> [What you are asked to do] Copy each line below in which the string "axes" appears.
Data provided below:
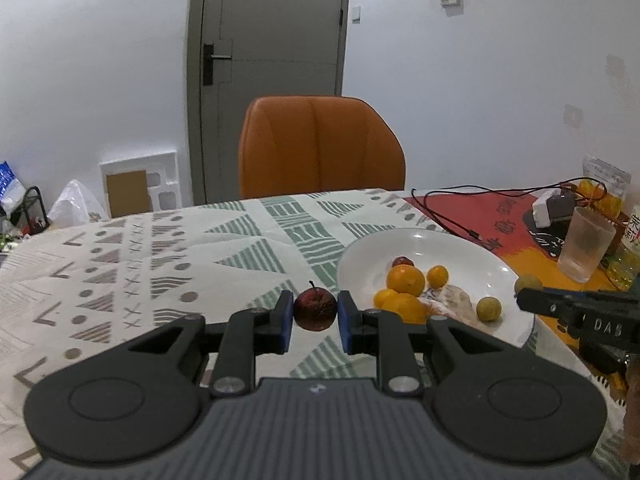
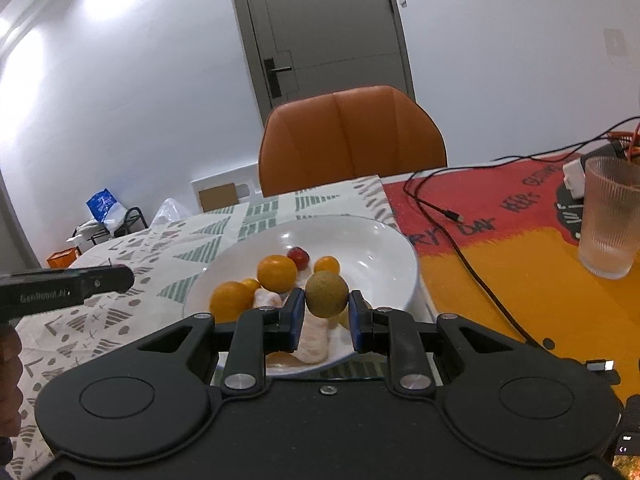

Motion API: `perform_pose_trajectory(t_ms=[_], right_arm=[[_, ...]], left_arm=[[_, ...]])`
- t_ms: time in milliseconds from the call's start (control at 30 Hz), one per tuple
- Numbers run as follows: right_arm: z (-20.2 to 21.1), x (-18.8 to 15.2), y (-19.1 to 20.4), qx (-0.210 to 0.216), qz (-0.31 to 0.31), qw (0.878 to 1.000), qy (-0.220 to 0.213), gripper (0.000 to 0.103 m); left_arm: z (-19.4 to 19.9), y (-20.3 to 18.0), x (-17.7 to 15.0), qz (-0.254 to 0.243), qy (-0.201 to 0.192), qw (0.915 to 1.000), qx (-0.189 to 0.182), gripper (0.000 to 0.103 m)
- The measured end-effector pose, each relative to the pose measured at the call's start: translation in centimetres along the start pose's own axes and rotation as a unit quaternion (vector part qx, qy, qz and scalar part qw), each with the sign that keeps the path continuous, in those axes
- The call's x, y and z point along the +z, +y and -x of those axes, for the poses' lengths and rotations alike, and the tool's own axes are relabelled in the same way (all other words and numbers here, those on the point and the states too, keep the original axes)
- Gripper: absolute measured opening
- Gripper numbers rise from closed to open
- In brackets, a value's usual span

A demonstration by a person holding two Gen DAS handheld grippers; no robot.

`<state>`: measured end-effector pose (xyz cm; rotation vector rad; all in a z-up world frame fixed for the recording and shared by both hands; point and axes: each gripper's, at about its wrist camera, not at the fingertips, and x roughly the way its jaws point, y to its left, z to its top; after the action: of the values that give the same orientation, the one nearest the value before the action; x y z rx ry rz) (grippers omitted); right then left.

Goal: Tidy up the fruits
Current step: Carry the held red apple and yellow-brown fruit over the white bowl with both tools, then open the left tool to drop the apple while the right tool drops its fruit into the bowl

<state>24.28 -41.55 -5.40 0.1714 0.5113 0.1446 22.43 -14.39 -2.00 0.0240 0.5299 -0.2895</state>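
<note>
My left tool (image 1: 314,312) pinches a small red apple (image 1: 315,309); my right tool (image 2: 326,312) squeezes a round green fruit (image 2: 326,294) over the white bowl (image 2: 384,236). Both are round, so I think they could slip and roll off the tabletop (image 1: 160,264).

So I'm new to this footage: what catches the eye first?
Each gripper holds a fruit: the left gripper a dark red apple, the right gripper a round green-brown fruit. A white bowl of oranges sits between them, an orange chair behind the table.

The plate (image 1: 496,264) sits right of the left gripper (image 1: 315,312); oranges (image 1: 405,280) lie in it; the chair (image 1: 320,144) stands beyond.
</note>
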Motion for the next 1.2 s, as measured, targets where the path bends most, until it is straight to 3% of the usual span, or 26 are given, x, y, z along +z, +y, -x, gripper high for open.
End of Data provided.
> [Task result]
- The measured end-effector pose, each relative to the pose measured at the call's start: translation in centimetres along the start pose's own axes and rotation as a unit quaternion (vector part qx, qy, qz and scalar part qw), each with the sign that keeps the path continuous, in those axes
- The call's x, y and z point along the +z, +y and -x of those axes, for the poses' lengths and rotations alike, and the tool's own axes are relabelled in the same way (all other words and numbers here, those on the point and the states too, keep the original axes)
`<state>`: measured end-effector pose (xyz cm; rotation vector rad; all in a z-up world frame fixed for the recording and shared by both hands; point and axes: each gripper's, at about its wrist camera, not at the fingertips, and x roughly the way its jaws point, y to its left, z to its top; after the action: of the values that give the same orientation, the one nearest the value before the action; x y z rx ry rz) (grippers omitted); right then left.

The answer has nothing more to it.